VARIETY is Not the Spice of the Garden

When planning your flower border, do you automatically want to plant every type of flower that is grown? Unfortunately, most of us who love to raise flowers neglect thinking of the overall effect in our search for something new.

When I plan improvements in the perennial border, I usually relax in the lawn chair, observing the bare spots in the garden many times during the gardening season.

Not Garden SpicePin

If you are planning to order various colors of phlox, veronicas, or Lythrum, resist the temptation to order several of one color and plant them at intervals about six feet apart through the border. 

The bed size will regulate your planting, but the repeated bloom of the same flower in the border will tie your border together and avoid the scattered look.

Many flowers are too expensive to buy on a mass scale. These flowers are welcome on the border as an accent or specimen.

Advantages To Dividing Plants

There are advantages to dividing plants. Many flowers are attacked by insects and diseases. 

If you have other plants started you will never have to reinvest in a plant you have purchased. This is a decided advantage unless you have an unlimited garden budget.

Repeat planting doesn’t mean every flower that is planted must be repeated in the border but several major flowers give an organized look to the garden.

Shasta Daisies

After Shasta daisies reach maturity (they can be divided often), I use them in clumps of three throughout the border, spacing them the desired distance apart. 

When a garden visitor arrives while daisies are at their peak, spaced planting gives the illusion of having a garden of daisies when there are but a few clumps. 

After the Shastas are dormant, they take little room while another major flower, such as veronica, is coming into bloom.

Clumps of Irises

Clumps of irises through the border give a garden of color in the spring, and the sharpness of the foliage adds to the contrast of plants through the summer. 

If you plant irises in the border, keep them planted in fairly high mounds to give good drainage and avoid rot.

Lythrum

One of the best flowers for the garden effect is Lythrum.
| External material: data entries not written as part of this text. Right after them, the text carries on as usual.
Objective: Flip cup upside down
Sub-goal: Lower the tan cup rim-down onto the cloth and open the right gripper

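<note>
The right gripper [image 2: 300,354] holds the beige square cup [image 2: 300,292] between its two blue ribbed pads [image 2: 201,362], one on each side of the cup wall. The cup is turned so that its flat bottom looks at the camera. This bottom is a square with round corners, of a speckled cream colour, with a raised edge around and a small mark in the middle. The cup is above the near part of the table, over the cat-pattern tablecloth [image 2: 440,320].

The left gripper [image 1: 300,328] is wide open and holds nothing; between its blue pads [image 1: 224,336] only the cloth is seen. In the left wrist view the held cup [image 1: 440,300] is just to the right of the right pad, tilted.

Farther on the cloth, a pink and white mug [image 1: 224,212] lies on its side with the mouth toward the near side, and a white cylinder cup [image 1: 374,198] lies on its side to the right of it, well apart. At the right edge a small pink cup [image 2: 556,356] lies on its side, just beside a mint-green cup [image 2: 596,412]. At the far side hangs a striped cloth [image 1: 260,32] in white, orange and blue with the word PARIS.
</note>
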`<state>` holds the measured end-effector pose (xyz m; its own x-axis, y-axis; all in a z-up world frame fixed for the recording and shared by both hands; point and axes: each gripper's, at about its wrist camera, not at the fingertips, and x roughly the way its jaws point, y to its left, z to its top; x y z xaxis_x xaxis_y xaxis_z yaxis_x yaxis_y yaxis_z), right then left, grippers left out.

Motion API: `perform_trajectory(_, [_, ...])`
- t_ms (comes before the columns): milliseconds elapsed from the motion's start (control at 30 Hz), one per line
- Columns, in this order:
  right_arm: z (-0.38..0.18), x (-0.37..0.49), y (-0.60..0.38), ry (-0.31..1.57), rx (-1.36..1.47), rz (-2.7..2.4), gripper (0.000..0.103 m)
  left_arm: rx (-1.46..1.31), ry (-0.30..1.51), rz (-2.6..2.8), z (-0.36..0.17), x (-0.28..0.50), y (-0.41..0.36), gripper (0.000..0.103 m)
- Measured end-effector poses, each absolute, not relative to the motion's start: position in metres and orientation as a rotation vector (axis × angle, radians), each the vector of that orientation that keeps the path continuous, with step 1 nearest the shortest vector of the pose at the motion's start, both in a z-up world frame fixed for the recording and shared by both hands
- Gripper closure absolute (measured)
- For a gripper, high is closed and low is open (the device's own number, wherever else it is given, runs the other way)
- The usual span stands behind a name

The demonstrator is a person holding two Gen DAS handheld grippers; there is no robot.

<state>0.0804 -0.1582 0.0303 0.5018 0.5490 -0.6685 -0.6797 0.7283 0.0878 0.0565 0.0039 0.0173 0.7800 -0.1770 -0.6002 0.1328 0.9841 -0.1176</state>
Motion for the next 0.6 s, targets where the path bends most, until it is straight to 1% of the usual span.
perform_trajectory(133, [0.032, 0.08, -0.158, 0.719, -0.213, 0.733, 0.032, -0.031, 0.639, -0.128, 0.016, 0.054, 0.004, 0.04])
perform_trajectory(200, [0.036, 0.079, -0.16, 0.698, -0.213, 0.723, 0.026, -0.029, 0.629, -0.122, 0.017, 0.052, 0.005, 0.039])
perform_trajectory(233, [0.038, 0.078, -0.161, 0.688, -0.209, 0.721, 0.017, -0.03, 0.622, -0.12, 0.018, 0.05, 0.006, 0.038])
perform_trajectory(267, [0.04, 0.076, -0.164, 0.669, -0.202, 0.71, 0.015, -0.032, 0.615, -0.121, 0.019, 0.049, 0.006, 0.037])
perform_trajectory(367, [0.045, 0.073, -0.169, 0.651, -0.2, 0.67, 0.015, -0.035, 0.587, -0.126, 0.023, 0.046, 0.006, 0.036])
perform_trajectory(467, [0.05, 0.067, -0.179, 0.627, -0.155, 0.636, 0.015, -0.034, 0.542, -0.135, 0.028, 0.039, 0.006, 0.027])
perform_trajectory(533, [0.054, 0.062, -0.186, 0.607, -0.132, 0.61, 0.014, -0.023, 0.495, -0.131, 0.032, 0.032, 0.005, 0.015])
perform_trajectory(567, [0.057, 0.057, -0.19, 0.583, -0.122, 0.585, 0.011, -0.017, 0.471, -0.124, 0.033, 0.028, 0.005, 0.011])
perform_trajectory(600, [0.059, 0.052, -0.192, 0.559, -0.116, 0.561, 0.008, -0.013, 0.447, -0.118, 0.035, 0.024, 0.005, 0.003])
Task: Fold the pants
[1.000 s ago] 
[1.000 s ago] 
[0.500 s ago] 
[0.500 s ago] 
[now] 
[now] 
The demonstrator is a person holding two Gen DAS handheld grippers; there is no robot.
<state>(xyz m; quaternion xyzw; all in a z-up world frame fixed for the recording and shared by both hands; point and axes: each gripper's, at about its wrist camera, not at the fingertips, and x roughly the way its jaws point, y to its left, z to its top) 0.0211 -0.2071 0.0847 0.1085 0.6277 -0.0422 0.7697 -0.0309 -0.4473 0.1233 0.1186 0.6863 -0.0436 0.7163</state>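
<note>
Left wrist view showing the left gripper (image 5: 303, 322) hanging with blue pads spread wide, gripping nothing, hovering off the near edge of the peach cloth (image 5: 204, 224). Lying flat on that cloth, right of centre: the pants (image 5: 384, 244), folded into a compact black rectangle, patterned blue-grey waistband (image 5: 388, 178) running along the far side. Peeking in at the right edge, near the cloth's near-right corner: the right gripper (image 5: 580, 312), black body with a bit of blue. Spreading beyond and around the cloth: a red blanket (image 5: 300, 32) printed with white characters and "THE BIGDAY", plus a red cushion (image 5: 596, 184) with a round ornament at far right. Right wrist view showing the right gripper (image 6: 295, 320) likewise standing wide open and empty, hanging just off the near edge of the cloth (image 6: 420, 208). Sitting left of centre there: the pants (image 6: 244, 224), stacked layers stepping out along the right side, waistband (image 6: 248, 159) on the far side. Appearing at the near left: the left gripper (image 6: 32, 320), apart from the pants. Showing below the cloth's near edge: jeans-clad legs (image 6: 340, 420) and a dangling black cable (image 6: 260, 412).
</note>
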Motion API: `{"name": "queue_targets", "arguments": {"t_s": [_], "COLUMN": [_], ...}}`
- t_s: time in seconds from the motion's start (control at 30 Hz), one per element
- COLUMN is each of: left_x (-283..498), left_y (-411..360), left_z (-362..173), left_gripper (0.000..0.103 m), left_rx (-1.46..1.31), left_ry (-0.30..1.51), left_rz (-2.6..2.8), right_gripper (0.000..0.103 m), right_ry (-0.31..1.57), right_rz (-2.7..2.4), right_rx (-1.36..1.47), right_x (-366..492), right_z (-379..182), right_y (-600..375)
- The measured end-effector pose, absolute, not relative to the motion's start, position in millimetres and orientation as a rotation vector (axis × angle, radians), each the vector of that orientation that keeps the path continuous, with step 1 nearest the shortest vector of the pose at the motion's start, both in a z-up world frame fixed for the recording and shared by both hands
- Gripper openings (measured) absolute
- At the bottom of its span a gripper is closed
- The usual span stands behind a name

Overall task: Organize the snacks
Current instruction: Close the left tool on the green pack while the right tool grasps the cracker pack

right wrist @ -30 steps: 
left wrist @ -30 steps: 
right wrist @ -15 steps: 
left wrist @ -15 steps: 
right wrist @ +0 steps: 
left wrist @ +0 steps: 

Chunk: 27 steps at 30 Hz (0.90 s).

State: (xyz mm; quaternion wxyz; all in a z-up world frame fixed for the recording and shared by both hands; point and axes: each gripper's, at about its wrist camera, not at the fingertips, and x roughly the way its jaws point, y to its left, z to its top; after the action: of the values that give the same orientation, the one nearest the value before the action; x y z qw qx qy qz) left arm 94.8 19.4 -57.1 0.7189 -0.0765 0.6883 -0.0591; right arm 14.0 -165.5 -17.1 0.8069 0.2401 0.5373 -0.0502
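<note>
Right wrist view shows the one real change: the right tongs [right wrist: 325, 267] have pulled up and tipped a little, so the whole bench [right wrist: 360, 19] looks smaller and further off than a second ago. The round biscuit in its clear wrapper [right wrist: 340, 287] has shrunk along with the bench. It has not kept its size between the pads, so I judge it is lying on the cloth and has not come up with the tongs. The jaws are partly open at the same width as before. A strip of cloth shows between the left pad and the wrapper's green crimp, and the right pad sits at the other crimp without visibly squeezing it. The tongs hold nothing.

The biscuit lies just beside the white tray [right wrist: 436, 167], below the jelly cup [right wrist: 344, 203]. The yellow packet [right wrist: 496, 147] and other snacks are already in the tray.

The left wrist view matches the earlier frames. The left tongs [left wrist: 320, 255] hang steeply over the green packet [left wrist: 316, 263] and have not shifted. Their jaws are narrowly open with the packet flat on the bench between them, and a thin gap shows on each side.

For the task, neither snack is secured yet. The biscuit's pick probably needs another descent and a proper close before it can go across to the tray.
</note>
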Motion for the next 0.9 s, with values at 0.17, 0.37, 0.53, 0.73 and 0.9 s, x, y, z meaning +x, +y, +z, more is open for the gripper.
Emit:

They have a long blooming period, and when sheared back, they will bloom again for most of the summer. 

Lythrum `Morden’s Pink’ is a choice variety that grows three to four feet tall and can be separated often or left in huge clumps without affecting its pink spiral-like bloom. 

Lythrum ‘Robert’ grows about 18” inches tall, and the bright pink enhances other flowers in the border.

Try this repeat method of gardening. Too much variety in the garden is as much distraction as too much jewelry on a well-groomed woman.